→ Work instructions: Leaving out the images, return the data below exactly as it is written.

→ Supplied data:
————

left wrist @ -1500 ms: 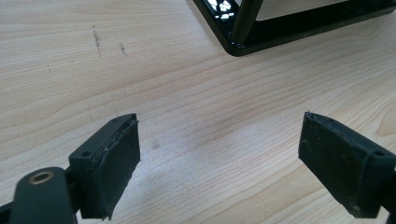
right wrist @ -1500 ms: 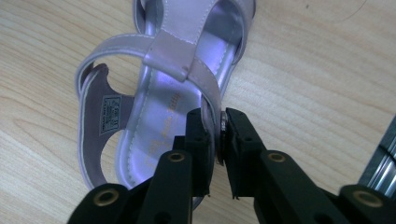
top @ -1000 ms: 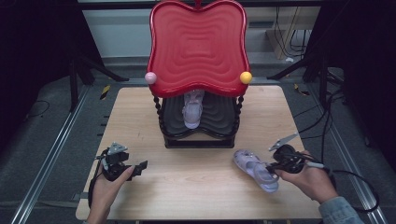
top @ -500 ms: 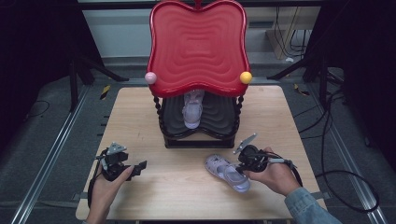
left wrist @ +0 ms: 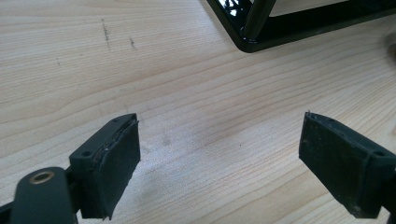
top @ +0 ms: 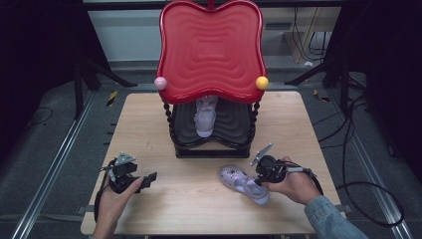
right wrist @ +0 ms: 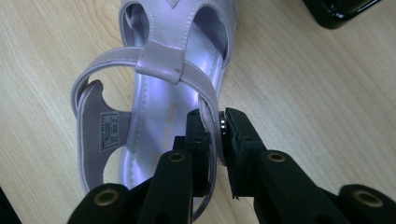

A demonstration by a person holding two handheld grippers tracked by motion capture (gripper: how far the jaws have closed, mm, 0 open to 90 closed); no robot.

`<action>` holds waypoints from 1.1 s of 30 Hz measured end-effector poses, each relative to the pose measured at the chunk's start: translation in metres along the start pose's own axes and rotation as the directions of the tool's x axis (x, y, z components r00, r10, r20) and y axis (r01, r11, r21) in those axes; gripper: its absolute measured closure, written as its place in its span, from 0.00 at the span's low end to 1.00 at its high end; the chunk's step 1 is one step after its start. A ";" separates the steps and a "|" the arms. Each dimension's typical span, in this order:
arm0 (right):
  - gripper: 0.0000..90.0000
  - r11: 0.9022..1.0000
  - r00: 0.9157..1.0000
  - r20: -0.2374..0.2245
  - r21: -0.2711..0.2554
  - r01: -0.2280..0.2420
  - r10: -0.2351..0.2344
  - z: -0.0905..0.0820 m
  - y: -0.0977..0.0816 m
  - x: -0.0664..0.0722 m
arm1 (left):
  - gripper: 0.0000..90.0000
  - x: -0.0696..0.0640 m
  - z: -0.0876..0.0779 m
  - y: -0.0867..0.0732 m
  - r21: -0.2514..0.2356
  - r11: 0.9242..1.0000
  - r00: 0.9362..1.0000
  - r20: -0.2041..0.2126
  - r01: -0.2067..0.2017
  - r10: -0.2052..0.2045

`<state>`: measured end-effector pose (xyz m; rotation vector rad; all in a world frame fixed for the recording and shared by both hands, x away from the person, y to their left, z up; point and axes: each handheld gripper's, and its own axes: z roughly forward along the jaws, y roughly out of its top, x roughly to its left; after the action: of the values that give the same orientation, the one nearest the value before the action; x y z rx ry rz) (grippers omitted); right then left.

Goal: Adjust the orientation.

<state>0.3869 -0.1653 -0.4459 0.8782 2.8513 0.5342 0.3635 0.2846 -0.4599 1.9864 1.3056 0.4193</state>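
A lilac sandal lies on the wooden table in front of the rack, toe toward the rack's left. My right gripper reaches it from the right. In the right gripper view the sandal has its side strap between the jaws of the right gripper, whose pads sit against the strap and its metal stud. These jaws have just been opening slightly, and the strap stays between them. A matching sandal stands on the rack's lower shelf. My left gripper rests open near the front left, and in its own view the left gripper holds nothing.
A two-tier rack stands mid-table, with a red wavy top tray and a black lower shelf. A pink ball and a yellow ball sit at the tray's corners. The rack's black base corner lies ahead of the left gripper.
My right hand has slid left along the table's front with the sandal, from the right edge to just before the rack. The left hand has stayed put.
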 end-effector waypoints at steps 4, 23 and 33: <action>0.77 0.999 1.000 0.003 -0.019 -0.030 0.030 -0.004 -0.002 0.000 | 0.13 0.000 0.001 0.000 -0.002 1.000 1.000 0.004 0.005 -0.005; 0.61 0.995 0.999 0.010 -0.087 -0.046 0.047 -0.049 -0.001 0.033 | 0.11 0.001 0.002 -0.004 0.011 1.000 1.000 -0.013 0.007 -0.007; 0.66 0.998 1.000 -0.016 -0.060 -0.027 0.027 -0.043 0.004 0.047 | 0.11 0.000 0.001 -0.003 0.012 1.000 1.000 -0.012 0.002 -0.002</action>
<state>0.3414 -0.1486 -0.4049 0.9076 2.8249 0.6285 0.3619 0.2847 -0.4630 1.9951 1.3206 0.4241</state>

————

→ Written reply:
left wrist @ -1500 ms: 
right wrist @ -1500 ms: 
top @ -1000 ms: 
top @ -500 ms: 
left wrist @ +0 ms: 
top @ +0 ms: 
right wrist @ +0 ms: 

A demonstration by a person holding two handheld grippers tracked by motion capture (gripper: how far the jaws have closed, mm, 0 open to 90 closed); no robot.

`<action>` holds waypoints from 1.1 s of 30 Hz measured end-effector poses, each relative to the pose measured at the chunk's start: translation in metres along the start pose's own axes and rotation as the directions of the tool's x axis (x, y, z components r00, r10, r20) and y axis (r01, r11, r21) in those axes; gripper: its absolute measured closure, written as its place in its span, from 0.00 at the span's low end to 1.00 at its high end; the chunk's step 1 is one step after its start. A ";" separates the steps and a "|" the arms. Each dimension's typical span, in this order:
arm0 (right):
  - gripper: 0.0000..90.0000
  - r11: 0.9022..1.0000
  - r00: 0.9157..1.0000
  - r20: -0.2374..0.2245
  - r21: -0.2711..0.2554
  - r01: -0.2280..0.2420
  - r10: -0.2351..0.2344
  - z: -0.0905..0.0820 m
  - y: -0.0977..0.0816 m
  - x: -0.0664..0.0722 m
arm1 (left):
  - gripper: 0.0000..90.0000
  - x: -0.0696..0.0640 m
  - z: -0.0876..0.0779 m
  - y: -0.0867..0.0732 m
  - r21: -0.2514..0.2356
  - r11: 0.9242..1.0000
  - r00: 0.9362..1.0000
  - r20: -0.2041..0.2126
  - r01: -0.2067..0.2017
  - r10: -0.2052..0.2045

`<state>`: measured end-effector pose (xyz m; rotation vector rad; all in a world frame fixed for the recording and shared by both hands, x away from the person, y to their left, z up; point and axes: each handheld gripper's, and its own axes: z roughly forward along the jaws, y roughly out of its top, x roughly to its left; after the action: of the values that give the same orientation, the one nearest the value before the action; x y z rx ry rz) (grippers omitted); right then left.

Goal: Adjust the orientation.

<state>0.3869 -0.1653 -0.4459 0.8782 2.8513 0.5342 0.3635 0.2846 -0.4599 1.9864 1.3056 0.4193</state>
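A lilac sandal lies on the wooden table in front of the rack, toe toward the rack's left. My right gripper reaches it from the right. In the right gripper view the sandal has its side strap between the jaws of the right gripper, whose pads sit against the strap and its metal stud. These jaws have just been opening slightly, and the strap stays between them. A matching sandal stands on the rack's lower shelf. My left gripper rests open near the front left, and in its own view the left gripper holds nothing.
A two-tier rack stands mid-table, with a red wavy top tray and a black lower shelf. A pink ball and a yellow ball sit at the tray's corners. The rack's black base corner lies ahead of the left gripper.
My right hand has slid left along the table's front with the sandal, from the right edge to just before the rack. The left hand has stayed put.
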 end-effector waypoints at steps 4, 23 and 33: <action>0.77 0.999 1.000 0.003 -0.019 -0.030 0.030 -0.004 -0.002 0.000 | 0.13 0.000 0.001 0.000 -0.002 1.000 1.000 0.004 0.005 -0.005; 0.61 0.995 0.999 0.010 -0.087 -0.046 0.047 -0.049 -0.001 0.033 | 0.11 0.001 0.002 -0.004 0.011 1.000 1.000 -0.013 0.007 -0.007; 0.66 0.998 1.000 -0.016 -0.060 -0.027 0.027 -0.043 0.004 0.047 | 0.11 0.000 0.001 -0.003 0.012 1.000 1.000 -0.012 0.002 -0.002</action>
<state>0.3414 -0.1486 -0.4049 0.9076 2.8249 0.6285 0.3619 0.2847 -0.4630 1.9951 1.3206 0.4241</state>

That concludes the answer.